# [Exercise aim]
An exact transcription of the lines below, from the first through the one containing "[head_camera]", is the only output wanted.

════════════════

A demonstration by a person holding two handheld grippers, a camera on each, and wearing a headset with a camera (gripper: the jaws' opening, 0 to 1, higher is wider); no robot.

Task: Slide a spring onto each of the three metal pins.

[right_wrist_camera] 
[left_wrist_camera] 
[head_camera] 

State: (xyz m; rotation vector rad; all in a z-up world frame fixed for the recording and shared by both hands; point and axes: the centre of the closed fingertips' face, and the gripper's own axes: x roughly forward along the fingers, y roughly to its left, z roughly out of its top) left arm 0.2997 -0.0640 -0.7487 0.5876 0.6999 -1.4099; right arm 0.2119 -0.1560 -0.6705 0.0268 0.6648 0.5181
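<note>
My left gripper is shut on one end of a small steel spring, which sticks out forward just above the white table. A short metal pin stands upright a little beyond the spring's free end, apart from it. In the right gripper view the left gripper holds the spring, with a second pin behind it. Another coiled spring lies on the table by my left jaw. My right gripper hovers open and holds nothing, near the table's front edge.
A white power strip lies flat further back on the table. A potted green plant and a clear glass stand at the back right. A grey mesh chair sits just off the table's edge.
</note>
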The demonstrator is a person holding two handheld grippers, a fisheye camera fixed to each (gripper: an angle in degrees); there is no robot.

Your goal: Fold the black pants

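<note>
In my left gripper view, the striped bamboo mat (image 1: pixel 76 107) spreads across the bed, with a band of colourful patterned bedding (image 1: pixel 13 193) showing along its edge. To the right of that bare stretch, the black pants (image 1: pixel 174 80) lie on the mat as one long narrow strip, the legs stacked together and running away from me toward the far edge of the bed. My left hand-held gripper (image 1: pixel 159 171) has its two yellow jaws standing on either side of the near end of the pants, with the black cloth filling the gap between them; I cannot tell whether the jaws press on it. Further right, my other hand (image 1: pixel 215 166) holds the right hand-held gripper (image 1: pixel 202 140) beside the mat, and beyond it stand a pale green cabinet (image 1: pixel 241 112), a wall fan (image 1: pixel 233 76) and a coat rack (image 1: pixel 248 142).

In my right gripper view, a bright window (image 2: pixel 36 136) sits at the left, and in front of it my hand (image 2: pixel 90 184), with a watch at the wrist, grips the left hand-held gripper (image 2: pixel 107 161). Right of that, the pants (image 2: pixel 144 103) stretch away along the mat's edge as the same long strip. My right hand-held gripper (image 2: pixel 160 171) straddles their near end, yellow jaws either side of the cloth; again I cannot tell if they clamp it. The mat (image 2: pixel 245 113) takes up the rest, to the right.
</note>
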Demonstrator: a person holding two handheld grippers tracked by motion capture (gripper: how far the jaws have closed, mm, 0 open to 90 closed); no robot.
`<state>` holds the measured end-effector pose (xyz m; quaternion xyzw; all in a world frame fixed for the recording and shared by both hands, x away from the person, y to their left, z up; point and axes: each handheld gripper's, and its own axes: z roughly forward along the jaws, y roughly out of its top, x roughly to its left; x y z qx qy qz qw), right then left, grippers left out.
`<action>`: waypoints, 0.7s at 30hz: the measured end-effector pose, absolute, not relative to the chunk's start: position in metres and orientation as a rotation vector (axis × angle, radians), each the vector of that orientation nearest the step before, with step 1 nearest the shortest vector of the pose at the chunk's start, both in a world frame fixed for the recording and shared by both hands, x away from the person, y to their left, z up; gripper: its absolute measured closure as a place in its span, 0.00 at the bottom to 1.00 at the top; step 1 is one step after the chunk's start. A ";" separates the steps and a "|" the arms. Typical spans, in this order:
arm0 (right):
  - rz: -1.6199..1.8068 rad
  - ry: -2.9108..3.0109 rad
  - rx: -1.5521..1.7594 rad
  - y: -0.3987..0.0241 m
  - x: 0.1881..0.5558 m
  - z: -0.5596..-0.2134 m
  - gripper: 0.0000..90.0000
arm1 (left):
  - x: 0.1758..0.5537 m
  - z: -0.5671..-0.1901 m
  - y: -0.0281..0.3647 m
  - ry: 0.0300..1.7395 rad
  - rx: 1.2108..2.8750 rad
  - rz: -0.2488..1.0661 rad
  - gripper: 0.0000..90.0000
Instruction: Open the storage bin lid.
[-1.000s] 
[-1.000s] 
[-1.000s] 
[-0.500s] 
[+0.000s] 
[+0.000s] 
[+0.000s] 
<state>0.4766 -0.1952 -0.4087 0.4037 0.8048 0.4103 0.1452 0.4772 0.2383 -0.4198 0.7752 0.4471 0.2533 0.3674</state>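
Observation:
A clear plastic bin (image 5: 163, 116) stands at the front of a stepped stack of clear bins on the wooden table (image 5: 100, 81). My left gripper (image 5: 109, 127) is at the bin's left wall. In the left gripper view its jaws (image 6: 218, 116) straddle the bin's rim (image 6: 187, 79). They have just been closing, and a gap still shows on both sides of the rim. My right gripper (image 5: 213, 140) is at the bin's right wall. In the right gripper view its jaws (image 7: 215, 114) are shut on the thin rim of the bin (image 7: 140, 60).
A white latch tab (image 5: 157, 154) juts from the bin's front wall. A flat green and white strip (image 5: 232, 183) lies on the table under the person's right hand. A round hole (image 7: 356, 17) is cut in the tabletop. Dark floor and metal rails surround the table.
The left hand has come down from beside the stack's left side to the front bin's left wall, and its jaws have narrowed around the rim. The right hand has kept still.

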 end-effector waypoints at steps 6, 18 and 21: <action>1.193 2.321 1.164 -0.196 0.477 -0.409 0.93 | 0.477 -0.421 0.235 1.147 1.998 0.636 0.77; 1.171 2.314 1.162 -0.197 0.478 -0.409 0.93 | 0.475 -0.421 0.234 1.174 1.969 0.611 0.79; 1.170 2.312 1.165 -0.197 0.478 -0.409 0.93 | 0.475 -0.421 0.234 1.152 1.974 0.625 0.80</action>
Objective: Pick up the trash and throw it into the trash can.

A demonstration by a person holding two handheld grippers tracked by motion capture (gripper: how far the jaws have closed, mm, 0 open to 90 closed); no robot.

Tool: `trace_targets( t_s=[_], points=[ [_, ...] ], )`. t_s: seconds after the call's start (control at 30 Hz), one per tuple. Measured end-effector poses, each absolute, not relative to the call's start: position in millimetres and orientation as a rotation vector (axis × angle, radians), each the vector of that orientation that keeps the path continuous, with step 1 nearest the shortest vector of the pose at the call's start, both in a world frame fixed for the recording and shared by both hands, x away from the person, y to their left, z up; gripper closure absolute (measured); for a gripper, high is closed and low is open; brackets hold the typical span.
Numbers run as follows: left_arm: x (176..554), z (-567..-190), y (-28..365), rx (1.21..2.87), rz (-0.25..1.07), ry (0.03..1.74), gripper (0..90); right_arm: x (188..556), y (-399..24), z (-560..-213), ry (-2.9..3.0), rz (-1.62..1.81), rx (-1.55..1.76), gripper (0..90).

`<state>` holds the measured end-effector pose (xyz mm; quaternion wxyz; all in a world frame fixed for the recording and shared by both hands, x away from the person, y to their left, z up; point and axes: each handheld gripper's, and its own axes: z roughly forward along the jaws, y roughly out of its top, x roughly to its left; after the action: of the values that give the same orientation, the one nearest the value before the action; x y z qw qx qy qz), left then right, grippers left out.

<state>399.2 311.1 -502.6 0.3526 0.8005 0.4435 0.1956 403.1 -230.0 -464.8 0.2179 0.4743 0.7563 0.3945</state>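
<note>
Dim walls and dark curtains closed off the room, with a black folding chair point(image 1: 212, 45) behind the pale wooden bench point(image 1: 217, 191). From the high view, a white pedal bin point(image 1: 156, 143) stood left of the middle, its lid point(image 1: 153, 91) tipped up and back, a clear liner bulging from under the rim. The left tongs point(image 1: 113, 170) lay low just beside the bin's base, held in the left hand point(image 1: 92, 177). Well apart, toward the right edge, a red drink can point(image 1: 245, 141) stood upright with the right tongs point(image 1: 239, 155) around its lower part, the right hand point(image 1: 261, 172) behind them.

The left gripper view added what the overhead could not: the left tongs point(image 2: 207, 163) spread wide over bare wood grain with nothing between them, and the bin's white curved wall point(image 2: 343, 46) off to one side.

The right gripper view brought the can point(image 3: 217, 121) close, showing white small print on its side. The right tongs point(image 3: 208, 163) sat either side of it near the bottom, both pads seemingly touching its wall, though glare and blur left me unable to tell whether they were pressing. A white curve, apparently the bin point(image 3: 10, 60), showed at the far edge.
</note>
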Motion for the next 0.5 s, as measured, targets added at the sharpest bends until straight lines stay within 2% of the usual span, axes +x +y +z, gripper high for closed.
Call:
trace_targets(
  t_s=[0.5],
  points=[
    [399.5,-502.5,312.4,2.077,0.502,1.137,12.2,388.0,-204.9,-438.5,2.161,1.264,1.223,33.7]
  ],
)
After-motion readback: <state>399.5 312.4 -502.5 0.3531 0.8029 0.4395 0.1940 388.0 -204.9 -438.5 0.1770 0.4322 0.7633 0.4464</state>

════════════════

# [Answer to this exercise]
A demonstration by a person holding two handheld grippers, a camera on each, and wearing a headset with a camera (gripper: the jaws' opening, 0 to 1, higher is wider); no robot.

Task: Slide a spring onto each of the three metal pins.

[right_wrist_camera] 
[left_wrist_camera] 
[head_camera] 

For this exercise, nothing more remains to be done.